EXERCISE OBJECTIVE: Your transcription must include every record word for word and no pictures.

(Stored items)
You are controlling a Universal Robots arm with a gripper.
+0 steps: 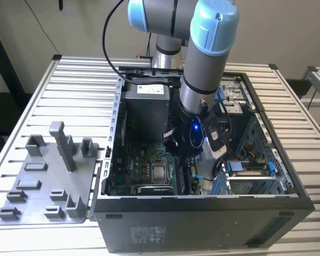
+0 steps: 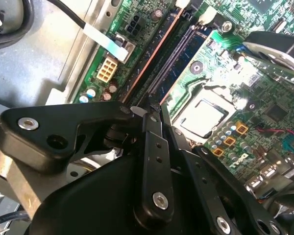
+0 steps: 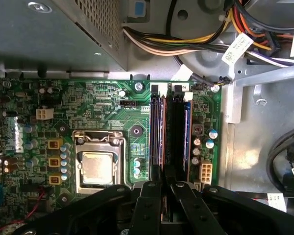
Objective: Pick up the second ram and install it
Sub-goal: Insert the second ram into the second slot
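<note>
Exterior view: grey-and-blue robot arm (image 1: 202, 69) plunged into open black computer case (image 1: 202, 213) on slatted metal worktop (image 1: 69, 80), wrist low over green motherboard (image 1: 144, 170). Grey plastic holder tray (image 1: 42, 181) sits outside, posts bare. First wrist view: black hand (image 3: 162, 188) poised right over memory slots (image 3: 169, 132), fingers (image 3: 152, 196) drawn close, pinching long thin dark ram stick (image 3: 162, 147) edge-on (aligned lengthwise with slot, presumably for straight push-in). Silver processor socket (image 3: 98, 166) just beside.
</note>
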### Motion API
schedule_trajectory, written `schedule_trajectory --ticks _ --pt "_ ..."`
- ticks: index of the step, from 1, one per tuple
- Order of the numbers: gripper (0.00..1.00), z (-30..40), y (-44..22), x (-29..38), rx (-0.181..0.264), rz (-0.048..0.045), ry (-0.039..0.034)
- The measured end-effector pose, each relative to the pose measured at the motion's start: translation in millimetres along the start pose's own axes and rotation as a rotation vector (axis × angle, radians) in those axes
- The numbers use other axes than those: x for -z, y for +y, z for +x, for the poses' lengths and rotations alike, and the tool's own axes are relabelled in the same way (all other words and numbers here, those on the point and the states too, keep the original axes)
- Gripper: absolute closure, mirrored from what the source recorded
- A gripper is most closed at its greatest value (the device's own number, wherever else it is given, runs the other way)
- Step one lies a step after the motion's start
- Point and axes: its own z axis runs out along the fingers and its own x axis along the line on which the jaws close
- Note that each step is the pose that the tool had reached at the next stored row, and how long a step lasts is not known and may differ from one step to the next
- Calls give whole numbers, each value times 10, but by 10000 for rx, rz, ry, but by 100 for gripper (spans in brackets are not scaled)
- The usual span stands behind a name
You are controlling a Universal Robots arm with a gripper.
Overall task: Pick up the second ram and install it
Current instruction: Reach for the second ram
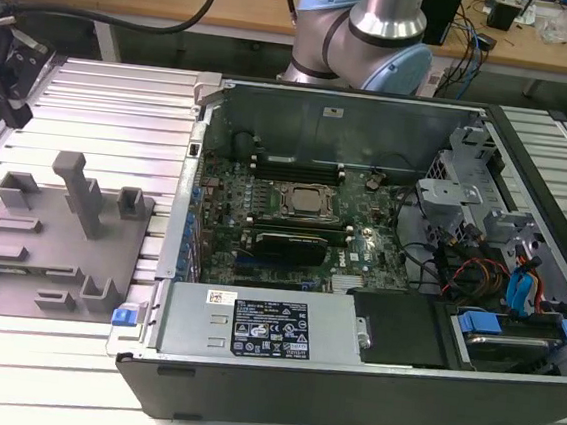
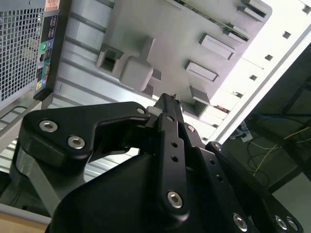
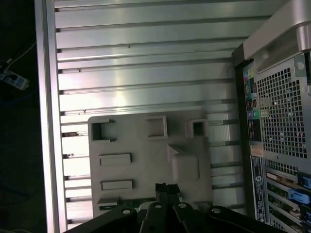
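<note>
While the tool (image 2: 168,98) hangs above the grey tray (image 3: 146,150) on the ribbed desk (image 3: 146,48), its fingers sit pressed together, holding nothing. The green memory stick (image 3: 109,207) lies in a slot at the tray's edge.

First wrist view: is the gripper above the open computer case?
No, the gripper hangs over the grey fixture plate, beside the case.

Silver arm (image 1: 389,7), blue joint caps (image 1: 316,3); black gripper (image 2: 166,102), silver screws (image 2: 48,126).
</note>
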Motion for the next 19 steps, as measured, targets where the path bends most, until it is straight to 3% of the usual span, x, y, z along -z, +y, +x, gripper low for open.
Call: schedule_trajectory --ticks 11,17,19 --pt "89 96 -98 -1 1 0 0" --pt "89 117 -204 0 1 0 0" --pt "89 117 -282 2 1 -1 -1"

THE COMPLETED TASK:
You are controlling a Universal Robots arm with a gripper.
+0 steps: 
+0 steps: 
+0 steps: 
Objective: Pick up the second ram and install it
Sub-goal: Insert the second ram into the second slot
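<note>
Exterior view: grey-and-blue robot arm (image 1: 202, 69) plunged into open black computer case (image 1: 202, 213) on slatted metal worktop (image 1: 69, 80), wrist low over green motherboard (image 1: 144, 170). Grey plastic holder tray (image 1: 42, 181) sits outside, posts bare. First wrist view: black hand (image 3: 162, 188) poised right over memory slots (image 3: 169, 132), fingers (image 3: 152, 196) drawn close, pinching long thin dark ram stick (image 3: 162, 147) edge-on (aligned lengthwise with slot, presumably for straight push-in). Silver processor socket (image 3: 98, 166) just beside.
</note>
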### Motion API
schedule_trajectory, written `schedule_trajectory --ticks _ --pt "_ ..."`
- ticks: index of the step, from 1, one per tuple
- Order of the numbers: gripper (0.00..1.00), z (-30..40), y (-44..22), x (-29..38), rx (-0.181..0.264), rz (-0.048..0.045), ry (-0.039..0.034)
- The measured end-effector pose, each relative to the pose measured at the motion's start: translation in millimetres along the start pose's own axes and rotation as a rotation vector (axis × angle, radians) in those axes
- The numbers use other axes than those: x for -z, y for +y, z for +x, for the poses' lengths and rotations alike, and the tool's own axes are relabelled in the same way (all other words and numbers here, those on the point and the states too, keep the original axes)
- Gripper: absolute closure, mirrored from what the source recorded
- A gripper is most closed at its greatest value (the device's own number, wherever else it is given, runs the other way)
- Step one lies a step after the motion's start
- Point and axes: its own z axis runs out along the fingers and its own x axis along the line on which the jaws close
- Note that each step is the pose that the tool had reached at the next stored row, and how long a step lasts is not known and may differ from one step to the next
- Calls give whole numbers, each value times 10, but by 10000 for rx, rz, ry, but by 100 for gripper (spans in brackets are not scaled)
- The usual span stands behind a name
You are controlling a Universal Robots arm with a gripper.
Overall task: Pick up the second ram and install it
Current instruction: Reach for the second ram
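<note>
While the tool (image 2: 168,98) hangs above the grey tray (image 3: 146,150) on the ribbed desk (image 3: 146,48), its fingers sit pressed together, holding nothing. The green memory stick (image 3: 109,207) lies in a slot at the tray's edge.

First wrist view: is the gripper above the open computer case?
No, the gripper hangs over the grey fixture plate, beside the case.

Silver arm (image 1: 389,7), blue joint caps (image 1: 316,3); black gripper (image 2: 166,102), silver screws (image 2: 48,126).
</note>
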Motion for the next 19 steps, as measured, targets where the path bends most, until it is straight to 3% of the usual span, x, y, z along -z, +y, +x, gripper low for open.
Call: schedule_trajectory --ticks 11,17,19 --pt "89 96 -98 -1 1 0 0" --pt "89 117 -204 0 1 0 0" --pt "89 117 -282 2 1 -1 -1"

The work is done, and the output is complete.